I'm agnostic on the disclosure buckets. I'm happy to have them if others think it helps.
Priority buckets, I think that anything around the 1000 weekly downloads still counts as low and should move to that bucket, and not high. We need to differentiate between critical modules in the ecosystem getting lost and others and so my personal take is to start with low being in and around the <= 10k downloads, and a high and critical buckets as well along with the unmaintained bucket as suggested in the original issue.

@MarcinHoppe
Copy link
Contributor

I also think we could mark specific assets as high priority. For example: if there is a report against jQuery or Express, I think we should treat it as high priority because of how widespread the usage is.

@lirantal
Copy link
Member Author

Yes but that requires someone actually reviewing the report, even at least looking at it, which sometimes (at least for me) I don't always do as a first glance. Some items we might not even recognize, as in, I wouldn't know by heart that a dep that is less popular like event-stream has millions of downloads.

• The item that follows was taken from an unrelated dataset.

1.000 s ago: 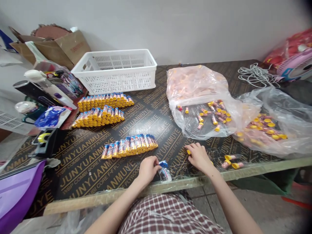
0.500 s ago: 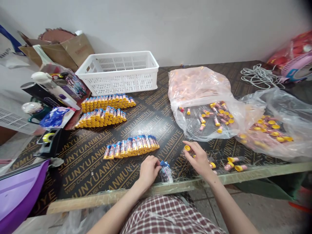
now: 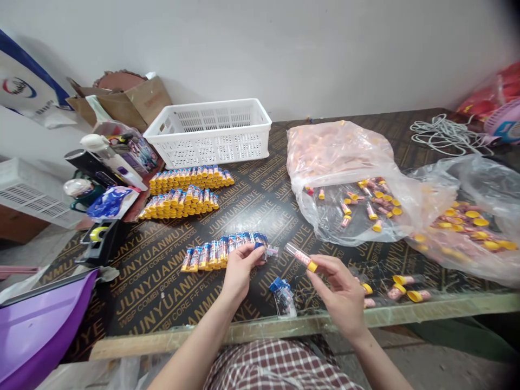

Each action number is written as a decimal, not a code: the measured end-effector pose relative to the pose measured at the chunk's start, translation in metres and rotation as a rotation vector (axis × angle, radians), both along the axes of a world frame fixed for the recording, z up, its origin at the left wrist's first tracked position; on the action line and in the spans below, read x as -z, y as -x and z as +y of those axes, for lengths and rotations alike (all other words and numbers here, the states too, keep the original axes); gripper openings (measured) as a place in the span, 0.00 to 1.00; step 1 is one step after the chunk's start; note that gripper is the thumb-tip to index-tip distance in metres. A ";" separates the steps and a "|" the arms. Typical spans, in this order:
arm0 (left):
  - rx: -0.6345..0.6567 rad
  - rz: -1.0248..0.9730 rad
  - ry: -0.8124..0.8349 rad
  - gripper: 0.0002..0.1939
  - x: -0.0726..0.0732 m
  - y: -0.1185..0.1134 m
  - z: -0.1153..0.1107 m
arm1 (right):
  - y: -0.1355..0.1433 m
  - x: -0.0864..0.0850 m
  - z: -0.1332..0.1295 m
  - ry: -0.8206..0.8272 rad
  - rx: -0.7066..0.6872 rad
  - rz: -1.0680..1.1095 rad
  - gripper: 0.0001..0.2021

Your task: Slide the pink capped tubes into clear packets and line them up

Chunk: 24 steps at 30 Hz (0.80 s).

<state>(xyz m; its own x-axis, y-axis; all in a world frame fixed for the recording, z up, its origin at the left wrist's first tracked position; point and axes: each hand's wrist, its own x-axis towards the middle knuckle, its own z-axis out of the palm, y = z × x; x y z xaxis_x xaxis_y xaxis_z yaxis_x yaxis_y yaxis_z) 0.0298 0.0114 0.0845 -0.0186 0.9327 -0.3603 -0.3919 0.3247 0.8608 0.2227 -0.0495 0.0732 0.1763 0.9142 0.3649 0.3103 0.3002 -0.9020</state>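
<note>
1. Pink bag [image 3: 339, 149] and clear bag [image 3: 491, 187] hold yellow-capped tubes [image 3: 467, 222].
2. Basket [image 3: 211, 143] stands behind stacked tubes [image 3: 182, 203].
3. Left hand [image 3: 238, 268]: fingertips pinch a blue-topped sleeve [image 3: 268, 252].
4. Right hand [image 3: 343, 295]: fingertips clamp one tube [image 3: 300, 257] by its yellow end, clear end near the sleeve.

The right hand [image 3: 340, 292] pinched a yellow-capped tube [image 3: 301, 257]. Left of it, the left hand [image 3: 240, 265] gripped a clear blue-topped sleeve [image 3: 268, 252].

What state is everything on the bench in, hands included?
Left hand, gripping a wrapper
Right hand, pinching a tube
Front tube row, lined up
Basket, upright
Middle bag, tubes inside
Cord, loosely tangled
Tape dispenser, roll fitted
Fan, on or off unclear
</note>
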 end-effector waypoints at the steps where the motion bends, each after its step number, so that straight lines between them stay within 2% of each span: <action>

If we however triage it with the H1 team and on the spot, based on popularity put it in to a CRITICAL bucket then we can also put SLA with that and preferably some automatic alerts too that ping us.

@MarcinHoppe
Copy link
Contributor

I was looking at it from a slightly different angle: my goal is to have the download count as one factor (this could be determined quickly by the H1 triage team) and perhaps give priority to a selected group of projects (e.g. https://openjsf.org/projects/). I think those projects would meet the download count criteria anyways (I need to do a bit of research here, too).

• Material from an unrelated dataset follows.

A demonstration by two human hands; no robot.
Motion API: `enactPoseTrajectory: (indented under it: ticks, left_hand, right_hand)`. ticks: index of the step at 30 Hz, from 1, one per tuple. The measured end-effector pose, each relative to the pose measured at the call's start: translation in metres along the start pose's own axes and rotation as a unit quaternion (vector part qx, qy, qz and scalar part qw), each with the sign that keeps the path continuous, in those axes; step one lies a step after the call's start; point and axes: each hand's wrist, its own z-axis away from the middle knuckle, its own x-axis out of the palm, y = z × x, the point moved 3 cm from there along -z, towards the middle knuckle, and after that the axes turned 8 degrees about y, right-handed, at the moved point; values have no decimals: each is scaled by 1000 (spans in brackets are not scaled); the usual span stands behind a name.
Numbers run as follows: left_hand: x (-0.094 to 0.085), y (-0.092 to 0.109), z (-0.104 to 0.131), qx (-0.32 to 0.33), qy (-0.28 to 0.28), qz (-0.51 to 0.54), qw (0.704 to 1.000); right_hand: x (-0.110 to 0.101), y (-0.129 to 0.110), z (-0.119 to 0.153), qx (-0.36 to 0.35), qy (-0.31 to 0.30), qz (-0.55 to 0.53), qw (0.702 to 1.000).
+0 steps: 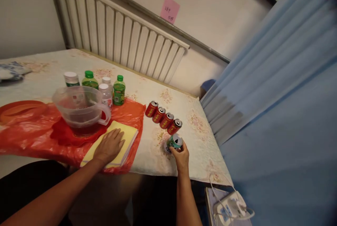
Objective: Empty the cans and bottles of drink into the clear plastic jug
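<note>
My right hand (pixel 182 155) is closed around a green drink can (pixel 173 142) with an opened top, close to the bed-like surface; whether the can touches it I cannot tell. Just beyond it, several red cans (pixel 166 121) stand in a slanting row, their tops opened. My left hand (pixel 110 145) lies flat, fingers stretched, on a folded yellow cloth (pixel 127 133). Behind that hand a clear plastic measuring jug (pixel 79 110) sits on a red base (pixel 61 134) whose shape is partly hidden.
A red plastic sheet (pixel 28 131) lies under the jug and cloth. Green-capped bottles (pixel 119 92) and white-capped containers (pixel 71 78) stand behind the jug. A radiator (pixel 126 32) lines the wall. On the right hang blue curtains (pixel 263 113), with a power strip (pixel 230 208) below.
</note>
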Motion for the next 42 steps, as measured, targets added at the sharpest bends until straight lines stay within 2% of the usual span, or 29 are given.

I like the idea of automated alerting (even a Slack ping) for High priority reports.

@mhdawson
Copy link
Member

I'm +1 for raising the cutoff for high priority

@mralekzandr
Copy link

Let's take disclosure buckets off the table for now; it sounds like that wouldn't be as helpful to your team as it was to node.js core.

Keep me informed as to what you all decide on raising the cutoffs / introducing new priority buckets. I'll want to be sure our Triage team is fully aware of any changes before we officially implement them. Thanks!

@mcollina
Copy link
Member

mcollina commented May 9, 2020

I would raise the cutoff of high priority to 10000 weekly, and update the template telling that for anything lower than that what the process is.

@MarcinHoppe
Copy link
Contributor

I would support that. Currently we have way too many submissions in the High priority bucket than what we can really handle.

@lirantal
Copy link
Member Author

Aligns with the original plans we had 😉

Hey @mgalexander - can you make sure that only >=10000 downloads weekly make it to the high priority bucket?

@sam-github
Copy link
Contributor

I continue to think that the prioritization doesn't help with the problem of "there are too many reports, and not enough triagers".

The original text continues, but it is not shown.